The Vatican called yesterday's meeting a "rather significant encounter" between two leaders "fundamentally on the same wavelength" regarding non-violence, democracy and "peaceful co-existence in today's world."
The Vatican spokesman, Jesuit Father Federico Lombardi, called Suu Kyi "one of the most significant personalities in Asia in the area of peace, democracy and peaceful co-existence" and a "symbol of non-violent commitment to democracy and peace".
A military junta governing Myanmar, formerly Burma, kept Suu Kyi under house arrest for a total of 15 years between 1989 and 2010. An elected parliamentary government took power in 2011, and the following year, Suu Kyi was elected to parliament, where she is now chairwoman of the Committee for the Rule of Law and Tranquility.
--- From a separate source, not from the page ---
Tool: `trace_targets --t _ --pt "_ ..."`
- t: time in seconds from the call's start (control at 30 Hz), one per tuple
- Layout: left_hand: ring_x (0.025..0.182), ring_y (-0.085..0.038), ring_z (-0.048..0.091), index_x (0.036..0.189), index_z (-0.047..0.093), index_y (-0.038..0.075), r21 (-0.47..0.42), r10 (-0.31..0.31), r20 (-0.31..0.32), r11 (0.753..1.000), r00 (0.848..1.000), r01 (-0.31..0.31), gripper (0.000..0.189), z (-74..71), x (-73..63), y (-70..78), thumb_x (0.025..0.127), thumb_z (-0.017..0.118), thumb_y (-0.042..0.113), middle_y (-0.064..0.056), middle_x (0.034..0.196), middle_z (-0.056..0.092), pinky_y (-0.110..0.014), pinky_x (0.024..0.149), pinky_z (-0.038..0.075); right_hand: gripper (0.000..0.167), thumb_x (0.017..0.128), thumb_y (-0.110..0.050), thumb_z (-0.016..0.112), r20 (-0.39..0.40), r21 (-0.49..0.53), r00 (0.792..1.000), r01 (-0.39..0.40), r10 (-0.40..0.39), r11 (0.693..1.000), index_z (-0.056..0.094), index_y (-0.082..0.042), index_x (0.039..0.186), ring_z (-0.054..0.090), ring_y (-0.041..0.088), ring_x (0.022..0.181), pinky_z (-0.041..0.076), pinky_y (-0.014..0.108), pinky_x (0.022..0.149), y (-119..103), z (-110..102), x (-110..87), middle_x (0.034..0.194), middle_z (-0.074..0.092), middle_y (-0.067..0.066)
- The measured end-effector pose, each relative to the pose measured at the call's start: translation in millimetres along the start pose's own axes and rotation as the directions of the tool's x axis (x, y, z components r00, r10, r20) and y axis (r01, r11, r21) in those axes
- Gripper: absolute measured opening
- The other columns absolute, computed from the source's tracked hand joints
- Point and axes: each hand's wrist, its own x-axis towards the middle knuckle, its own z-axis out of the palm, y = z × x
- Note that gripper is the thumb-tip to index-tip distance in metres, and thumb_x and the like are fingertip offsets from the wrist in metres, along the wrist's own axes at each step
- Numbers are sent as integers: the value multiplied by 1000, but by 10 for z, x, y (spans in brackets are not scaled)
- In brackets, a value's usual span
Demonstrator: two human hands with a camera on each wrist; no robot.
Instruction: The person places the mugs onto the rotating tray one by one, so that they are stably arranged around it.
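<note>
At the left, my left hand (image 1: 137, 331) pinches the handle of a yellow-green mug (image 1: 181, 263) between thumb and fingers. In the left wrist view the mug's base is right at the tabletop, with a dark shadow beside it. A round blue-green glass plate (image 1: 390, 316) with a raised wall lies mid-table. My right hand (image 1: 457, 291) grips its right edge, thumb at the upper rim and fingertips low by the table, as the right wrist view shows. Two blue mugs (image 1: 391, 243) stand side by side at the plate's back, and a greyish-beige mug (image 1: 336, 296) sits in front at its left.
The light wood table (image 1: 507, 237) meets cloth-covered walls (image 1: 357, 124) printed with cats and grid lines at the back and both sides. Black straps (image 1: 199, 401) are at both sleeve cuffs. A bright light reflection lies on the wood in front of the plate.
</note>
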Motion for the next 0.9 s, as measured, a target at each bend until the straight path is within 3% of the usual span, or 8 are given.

Fr Lombardi said Pope Francis "naturally assured (Suu Kyi) of his prayers for Myanmar and for the Catholic community and the church in her country, and of his appreciation for the lady's commitment to development and democracy in her country, assuring her of the collaboration of the Catholic Church in these great causes".
The Vatican does not have diplomatic relations with Myanmar, where only 1pc of the overwhelmingly Buddhist population of 55 million is Catholic.